● Task objective: Going through the data below, please show each line containing the string "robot".

########

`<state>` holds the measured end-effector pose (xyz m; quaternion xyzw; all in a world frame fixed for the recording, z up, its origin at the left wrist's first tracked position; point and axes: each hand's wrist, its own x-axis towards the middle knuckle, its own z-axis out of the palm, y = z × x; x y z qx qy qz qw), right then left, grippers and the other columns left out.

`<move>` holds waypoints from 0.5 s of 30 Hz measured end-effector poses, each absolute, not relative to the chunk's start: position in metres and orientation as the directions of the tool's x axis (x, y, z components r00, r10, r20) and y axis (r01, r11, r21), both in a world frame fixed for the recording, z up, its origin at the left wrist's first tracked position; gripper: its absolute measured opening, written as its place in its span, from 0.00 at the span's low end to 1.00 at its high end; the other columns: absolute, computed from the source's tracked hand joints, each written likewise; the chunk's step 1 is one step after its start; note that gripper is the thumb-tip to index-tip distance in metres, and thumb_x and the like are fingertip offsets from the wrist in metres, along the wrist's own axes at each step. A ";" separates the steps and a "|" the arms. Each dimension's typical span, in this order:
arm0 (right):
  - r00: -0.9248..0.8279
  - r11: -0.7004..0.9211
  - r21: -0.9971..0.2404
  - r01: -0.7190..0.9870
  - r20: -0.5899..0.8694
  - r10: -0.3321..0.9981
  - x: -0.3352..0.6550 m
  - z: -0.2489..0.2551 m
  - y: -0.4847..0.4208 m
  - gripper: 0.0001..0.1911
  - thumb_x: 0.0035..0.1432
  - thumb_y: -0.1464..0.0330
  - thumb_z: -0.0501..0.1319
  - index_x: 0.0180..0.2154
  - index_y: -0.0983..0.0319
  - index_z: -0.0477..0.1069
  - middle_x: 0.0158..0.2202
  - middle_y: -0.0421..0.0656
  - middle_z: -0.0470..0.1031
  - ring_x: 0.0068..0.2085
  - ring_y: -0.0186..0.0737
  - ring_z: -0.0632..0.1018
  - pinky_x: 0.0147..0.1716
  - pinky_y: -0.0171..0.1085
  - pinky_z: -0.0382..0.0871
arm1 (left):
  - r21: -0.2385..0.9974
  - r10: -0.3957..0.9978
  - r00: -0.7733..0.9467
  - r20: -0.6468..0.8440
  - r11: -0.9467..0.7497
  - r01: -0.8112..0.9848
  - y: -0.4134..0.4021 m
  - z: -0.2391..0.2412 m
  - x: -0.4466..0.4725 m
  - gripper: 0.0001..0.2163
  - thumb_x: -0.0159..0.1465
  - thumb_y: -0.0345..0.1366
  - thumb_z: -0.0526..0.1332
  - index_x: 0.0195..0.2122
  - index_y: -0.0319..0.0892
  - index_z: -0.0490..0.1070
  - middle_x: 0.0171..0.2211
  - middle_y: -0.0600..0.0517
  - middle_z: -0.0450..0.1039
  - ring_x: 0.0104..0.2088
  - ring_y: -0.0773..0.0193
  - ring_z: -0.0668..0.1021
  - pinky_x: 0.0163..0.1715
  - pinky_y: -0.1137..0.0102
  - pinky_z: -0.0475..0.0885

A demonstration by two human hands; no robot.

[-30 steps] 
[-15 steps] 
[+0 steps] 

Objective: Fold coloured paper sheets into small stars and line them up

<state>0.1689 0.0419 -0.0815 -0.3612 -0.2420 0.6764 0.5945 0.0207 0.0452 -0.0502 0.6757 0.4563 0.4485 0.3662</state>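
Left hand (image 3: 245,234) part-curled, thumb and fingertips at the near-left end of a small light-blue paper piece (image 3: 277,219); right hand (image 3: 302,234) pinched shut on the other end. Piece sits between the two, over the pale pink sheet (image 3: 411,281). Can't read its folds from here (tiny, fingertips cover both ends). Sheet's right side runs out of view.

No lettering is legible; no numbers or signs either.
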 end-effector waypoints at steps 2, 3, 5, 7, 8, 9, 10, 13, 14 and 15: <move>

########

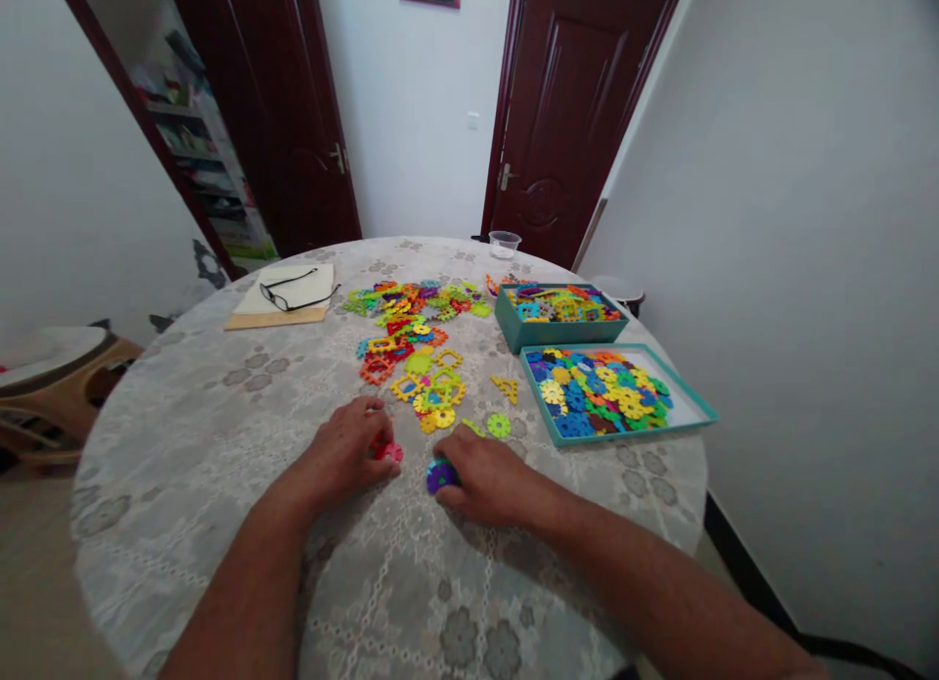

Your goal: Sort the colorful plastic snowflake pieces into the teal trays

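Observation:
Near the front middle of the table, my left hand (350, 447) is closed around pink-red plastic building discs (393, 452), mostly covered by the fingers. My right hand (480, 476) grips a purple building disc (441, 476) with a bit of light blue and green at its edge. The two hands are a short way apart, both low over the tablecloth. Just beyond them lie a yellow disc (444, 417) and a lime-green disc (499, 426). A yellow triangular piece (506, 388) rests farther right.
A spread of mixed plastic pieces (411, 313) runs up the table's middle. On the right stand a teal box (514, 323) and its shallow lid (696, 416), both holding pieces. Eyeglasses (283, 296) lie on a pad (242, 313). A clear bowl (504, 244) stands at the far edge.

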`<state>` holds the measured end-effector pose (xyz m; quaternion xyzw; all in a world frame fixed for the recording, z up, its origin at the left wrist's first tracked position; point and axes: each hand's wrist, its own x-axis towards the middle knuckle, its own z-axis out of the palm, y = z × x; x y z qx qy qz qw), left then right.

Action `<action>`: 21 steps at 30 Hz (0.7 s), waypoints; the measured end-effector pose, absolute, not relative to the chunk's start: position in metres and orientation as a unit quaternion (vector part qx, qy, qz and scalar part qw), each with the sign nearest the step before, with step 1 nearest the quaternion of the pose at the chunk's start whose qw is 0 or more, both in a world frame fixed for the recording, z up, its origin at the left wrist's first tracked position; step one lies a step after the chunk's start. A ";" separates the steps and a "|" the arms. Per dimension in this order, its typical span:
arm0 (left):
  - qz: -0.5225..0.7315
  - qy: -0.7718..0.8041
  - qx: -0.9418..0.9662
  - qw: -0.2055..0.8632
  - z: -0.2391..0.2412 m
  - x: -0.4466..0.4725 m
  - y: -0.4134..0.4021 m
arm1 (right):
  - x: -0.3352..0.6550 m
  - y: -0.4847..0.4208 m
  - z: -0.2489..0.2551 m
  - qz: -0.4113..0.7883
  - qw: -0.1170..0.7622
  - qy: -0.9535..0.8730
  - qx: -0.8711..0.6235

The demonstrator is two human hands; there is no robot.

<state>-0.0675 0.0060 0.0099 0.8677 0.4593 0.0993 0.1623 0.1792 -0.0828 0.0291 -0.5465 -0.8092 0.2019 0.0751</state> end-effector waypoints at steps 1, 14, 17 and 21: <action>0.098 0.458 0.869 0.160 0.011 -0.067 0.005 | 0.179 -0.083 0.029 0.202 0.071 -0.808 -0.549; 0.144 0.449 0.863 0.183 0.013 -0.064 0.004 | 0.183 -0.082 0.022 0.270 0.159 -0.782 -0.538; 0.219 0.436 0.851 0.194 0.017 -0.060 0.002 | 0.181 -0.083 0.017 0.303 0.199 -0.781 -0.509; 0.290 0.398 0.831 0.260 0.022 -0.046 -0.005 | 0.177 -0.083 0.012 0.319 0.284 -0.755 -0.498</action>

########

● Answer section:
A demonstration by two human hands; no robot.
The demonstrator is two human hands; there is no robot.

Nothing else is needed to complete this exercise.